◆ WHAT YOU HAVE TO DO ◆
In the records below, find the line with "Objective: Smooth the" and the line with "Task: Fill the". Print both exactly, along with every line between them, and no other line.

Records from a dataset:
#####
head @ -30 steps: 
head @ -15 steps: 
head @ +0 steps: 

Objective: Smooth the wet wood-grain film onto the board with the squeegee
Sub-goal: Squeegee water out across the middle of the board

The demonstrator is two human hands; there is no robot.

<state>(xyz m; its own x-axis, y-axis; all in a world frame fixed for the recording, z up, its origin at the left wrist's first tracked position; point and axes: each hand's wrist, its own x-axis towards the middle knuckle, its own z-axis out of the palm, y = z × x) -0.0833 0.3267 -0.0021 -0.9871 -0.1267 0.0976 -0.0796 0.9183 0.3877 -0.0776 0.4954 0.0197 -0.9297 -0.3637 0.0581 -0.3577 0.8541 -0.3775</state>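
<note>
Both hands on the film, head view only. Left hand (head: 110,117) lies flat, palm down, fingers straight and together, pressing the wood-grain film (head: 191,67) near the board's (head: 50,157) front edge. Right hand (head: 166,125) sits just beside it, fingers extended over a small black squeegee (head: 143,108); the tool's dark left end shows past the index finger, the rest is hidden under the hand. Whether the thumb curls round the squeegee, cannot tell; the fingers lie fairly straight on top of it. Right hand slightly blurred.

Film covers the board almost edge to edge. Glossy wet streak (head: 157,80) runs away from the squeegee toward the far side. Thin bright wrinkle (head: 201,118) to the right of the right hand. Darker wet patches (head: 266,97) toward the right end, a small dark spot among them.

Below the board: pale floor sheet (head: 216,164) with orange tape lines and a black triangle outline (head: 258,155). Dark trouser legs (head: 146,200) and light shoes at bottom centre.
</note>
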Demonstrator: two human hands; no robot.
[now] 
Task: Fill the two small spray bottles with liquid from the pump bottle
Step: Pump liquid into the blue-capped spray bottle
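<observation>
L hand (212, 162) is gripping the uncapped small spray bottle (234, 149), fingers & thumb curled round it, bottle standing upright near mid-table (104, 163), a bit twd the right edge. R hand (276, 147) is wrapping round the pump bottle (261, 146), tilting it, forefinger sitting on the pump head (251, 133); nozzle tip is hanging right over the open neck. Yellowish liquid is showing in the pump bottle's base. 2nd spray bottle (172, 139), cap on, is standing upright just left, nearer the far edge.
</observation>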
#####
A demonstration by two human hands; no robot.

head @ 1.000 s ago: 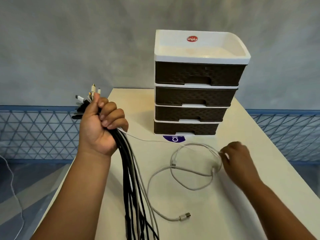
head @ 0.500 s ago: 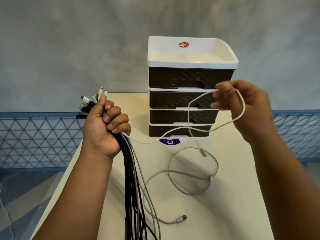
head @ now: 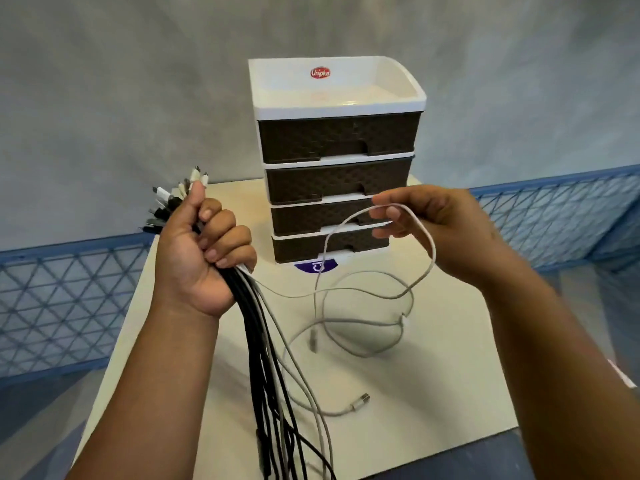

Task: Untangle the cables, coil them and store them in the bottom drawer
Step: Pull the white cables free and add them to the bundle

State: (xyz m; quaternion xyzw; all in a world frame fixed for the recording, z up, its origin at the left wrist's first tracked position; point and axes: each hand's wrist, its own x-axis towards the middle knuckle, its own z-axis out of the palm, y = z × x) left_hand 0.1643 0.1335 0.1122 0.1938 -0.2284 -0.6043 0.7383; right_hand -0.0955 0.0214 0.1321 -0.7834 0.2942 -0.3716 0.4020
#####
◆ RESPONSE ◆
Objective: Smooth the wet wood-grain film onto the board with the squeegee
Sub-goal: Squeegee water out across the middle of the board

The demonstrator is two human hands; there is no robot.

<state>(xyz m; its own x-axis, y-axis; all in a world frame fixed for the recording, z up, its origin at the left wrist's first tracked position; point and axes: each hand's wrist, its own x-axis towards the middle knuckle, its own z-axis out of the palm, y = z × x) -0.0833 0.3267 -0.0021 -0.9871 -0.1267 0.0976 -0.0796 0.9183 0.3877 -0.0776 0.4954 0.0197 -0.9297 -0.3637 0.0581 -0.3577 0.8541 -0.3775</state>
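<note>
Both hands on the film, head view only. Left hand (head: 110,117) lies flat, palm down, fingers straight and together, pressing the wood-grain film (head: 191,67) near the board's (head: 50,157) front edge. Right hand (head: 166,125) sits just beside it, fingers extended over a small black squeegee (head: 143,108); the tool's dark left end shows past the index finger, the rest is hidden under the hand. Whether the thumb curls round the squeegee, cannot tell; the fingers lie fairly straight on top of it. Right hand slightly blurred.

Film covers the board almost edge to edge. Glossy wet streak (head: 157,80) runs away from the squeegee toward the far side. Thin bright wrinkle (head: 201,118) to the right of the right hand. Darker wet patches (head: 266,97) toward the right end, a small dark spot among them.

Below the board: pale floor sheet (head: 216,164) with orange tape lines and a black triangle outline (head: 258,155). Dark trouser legs (head: 146,200) and light shoes at bottom centre.
</note>
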Demonstrator: two human hands; no robot.
[now] 
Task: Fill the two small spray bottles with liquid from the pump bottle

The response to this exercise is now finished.